Ross Mitchell J, Herrmann Howard C, Moliterno David J, Blankenship James C, Demopoulos Laura, DiBattiste Peter M, Ellis Stephen G, Ghazzal Ziyad, Martin Jack L, White Jennifer, Topol Eric J
Division of Cardiology, University of Pennsylvania Medical Center, Philadelphia, Pennsylvania, USA.
J Am Coll Cardiol. 2003 Sep 17;42(6):981-8. doi: 10.1016/s0735-1097(03)00913-6.
We sought to assess whether pre-procedural angiographic characteristics are associated with adverse clinical outcomes after coronary stenting with glycoprotein IIb/IIIa inhibition.
Ischemic complications after balloon angioplasty are associated with pre- and post-procedural angiographic variables. However, in the current era of stenting with IIb/IIIa inhibition, it is unknown whether angiographic features assessed before intervention confer an increased risk of adverse procedural and subsequent clinical outcomes.

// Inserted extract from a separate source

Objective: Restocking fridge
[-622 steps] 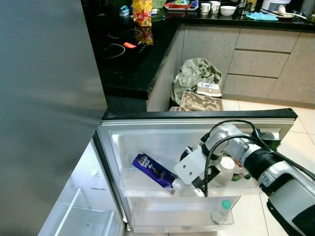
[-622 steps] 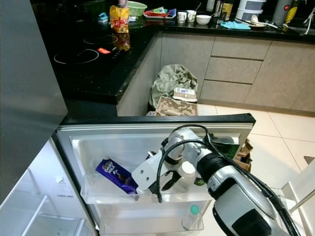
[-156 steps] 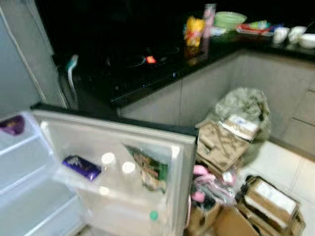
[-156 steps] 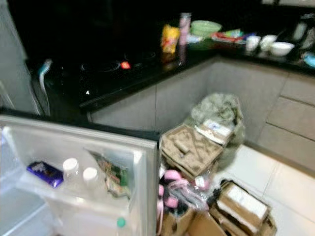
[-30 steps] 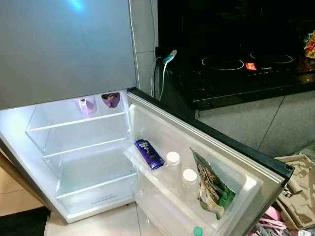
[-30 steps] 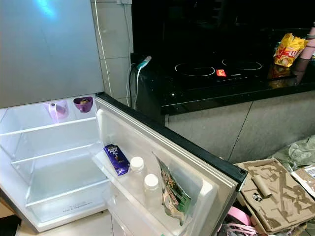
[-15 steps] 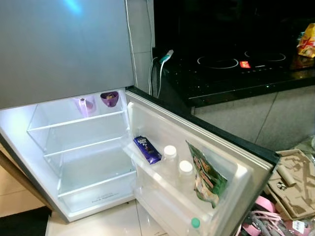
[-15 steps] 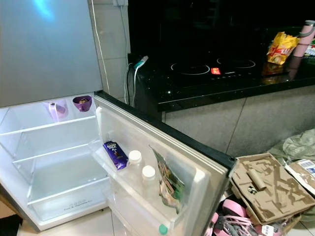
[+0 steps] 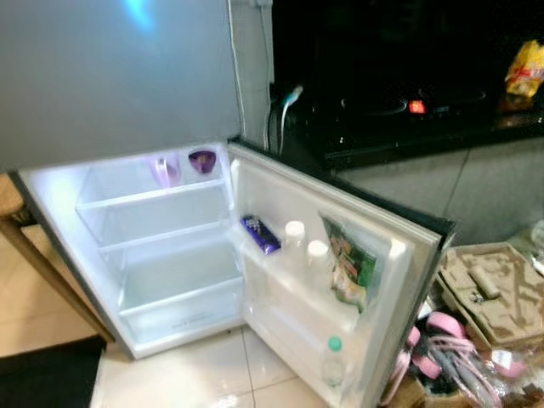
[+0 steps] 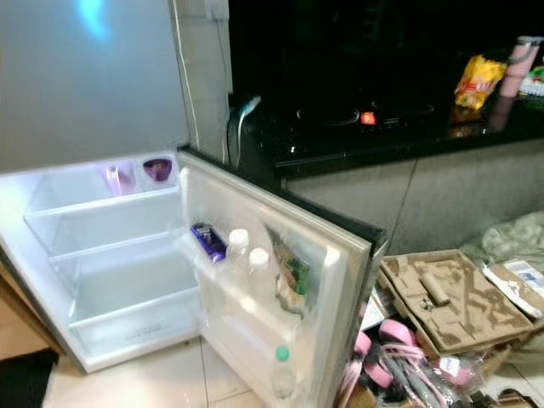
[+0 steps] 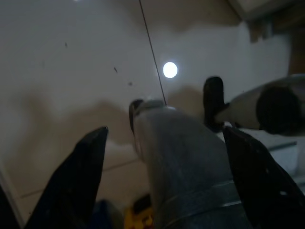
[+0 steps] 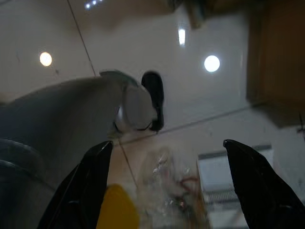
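2 white-capped bottles [image 9: 304, 242] sit upright in the fridge door [image 9: 340, 255] rack so they don't tip; left gripper [image 11: 162, 157] and right gripper [image 12: 167, 162] hang spread wide, holding nothing.

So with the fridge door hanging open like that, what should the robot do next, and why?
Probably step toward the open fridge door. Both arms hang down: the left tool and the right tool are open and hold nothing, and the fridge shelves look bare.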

In the Do Tirofiban and ReoPro Give Similar Efficacy Outcomes? Trial (TARGET), 4,809 patients undergoing planned stenting were randomized to tirofiban or abciximab. Baseline demographic, clinical, and angiographic variables were obtained. Clinical end points were recorded at 30 days and six months. The relationship between angiographic variables and adverse clinical outcomes was assessed.

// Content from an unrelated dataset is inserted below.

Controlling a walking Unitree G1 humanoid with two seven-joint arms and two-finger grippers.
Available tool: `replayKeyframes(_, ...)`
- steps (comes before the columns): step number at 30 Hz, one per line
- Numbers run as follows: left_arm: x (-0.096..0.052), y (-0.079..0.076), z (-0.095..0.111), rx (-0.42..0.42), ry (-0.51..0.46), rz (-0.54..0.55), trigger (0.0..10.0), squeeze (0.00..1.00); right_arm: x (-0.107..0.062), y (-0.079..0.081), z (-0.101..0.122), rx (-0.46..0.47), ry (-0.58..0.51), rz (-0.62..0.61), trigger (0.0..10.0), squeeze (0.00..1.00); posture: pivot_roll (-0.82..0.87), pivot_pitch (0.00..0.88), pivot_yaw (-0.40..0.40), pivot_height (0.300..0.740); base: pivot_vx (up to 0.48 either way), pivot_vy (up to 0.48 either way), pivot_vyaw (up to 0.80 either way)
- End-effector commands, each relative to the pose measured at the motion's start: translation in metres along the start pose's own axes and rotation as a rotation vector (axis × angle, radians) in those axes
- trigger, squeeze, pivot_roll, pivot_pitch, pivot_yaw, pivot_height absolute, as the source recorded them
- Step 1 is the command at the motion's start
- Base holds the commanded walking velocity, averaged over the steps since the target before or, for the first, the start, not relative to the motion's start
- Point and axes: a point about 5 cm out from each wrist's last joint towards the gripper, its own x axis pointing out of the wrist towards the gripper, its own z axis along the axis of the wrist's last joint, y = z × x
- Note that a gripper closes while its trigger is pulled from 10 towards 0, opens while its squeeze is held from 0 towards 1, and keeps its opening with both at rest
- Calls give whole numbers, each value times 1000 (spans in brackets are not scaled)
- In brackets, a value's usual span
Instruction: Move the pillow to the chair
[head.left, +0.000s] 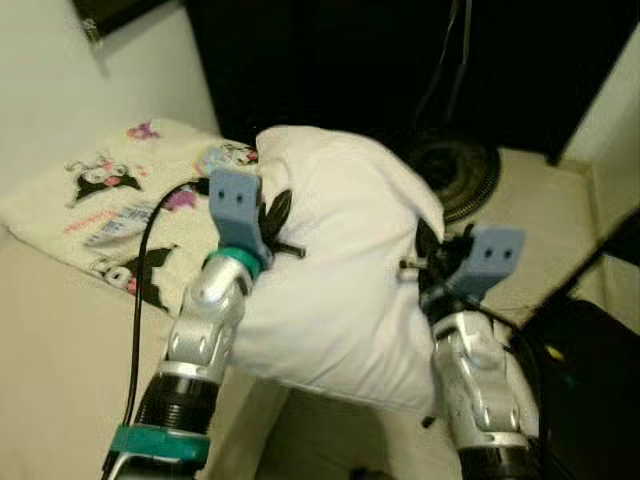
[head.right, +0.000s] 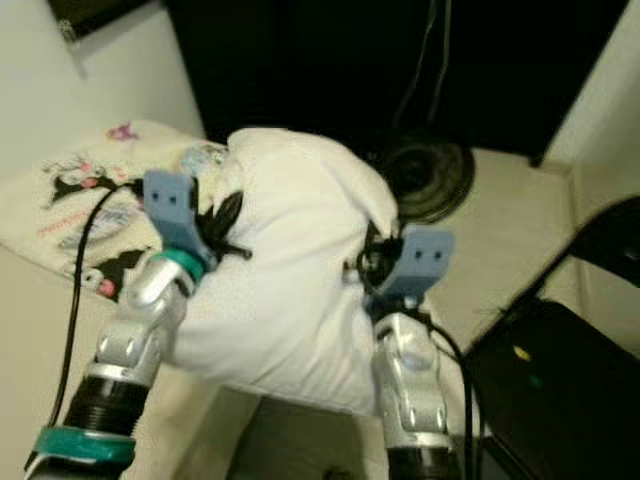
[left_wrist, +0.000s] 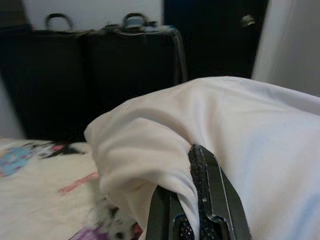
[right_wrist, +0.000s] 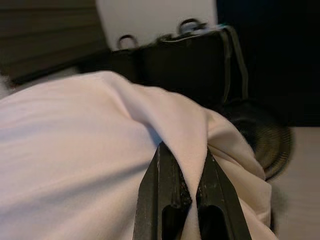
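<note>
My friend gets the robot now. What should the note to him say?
Left gripper: shut on a fold at the white pillow's left side.
Right gripper: shut on a fold at its right side.
The pillow is lifted between both arms, in front of the bed with the cartoon blanket.
Done: pillow picked up.
Left: carry it to the chair and set it down. A dark seat edge shows at the right; it might be the chair.

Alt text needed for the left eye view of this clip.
Both end effectors, left and right, pinch opposite sides of a white pillow held up above a cartoon-print blanket. A round black fan sits on the floor behind.
</note>
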Motion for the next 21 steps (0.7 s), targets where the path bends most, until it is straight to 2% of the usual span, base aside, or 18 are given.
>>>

Patients with the combination of thrombus, lesion eccentricity, and lesion length >20 mm had a 21.4% composite incidence of death, myocardial infarction, or urgent target vessel revascularization (TVR) at 30 days, compared with 4.2% in those patients without these high-risk features (hazard ratio [HR] 3.24, p < 0.001). After adjustment, the risk was independently associated with thrombus (HR 1.40, p = 0.034), eccentricity (HR 1.67, p < 0.001), and lesion length >20 mm (HR 1.89, p < 0.001). The risk of six-month TVR was independently associated with left anterior descending coronary artery lesions (HR 1.46, p < 0.001), restenotic lesions at baseline (HR 1.58, p = 0.006), and lesion length (HR 1.19, p = 0.03).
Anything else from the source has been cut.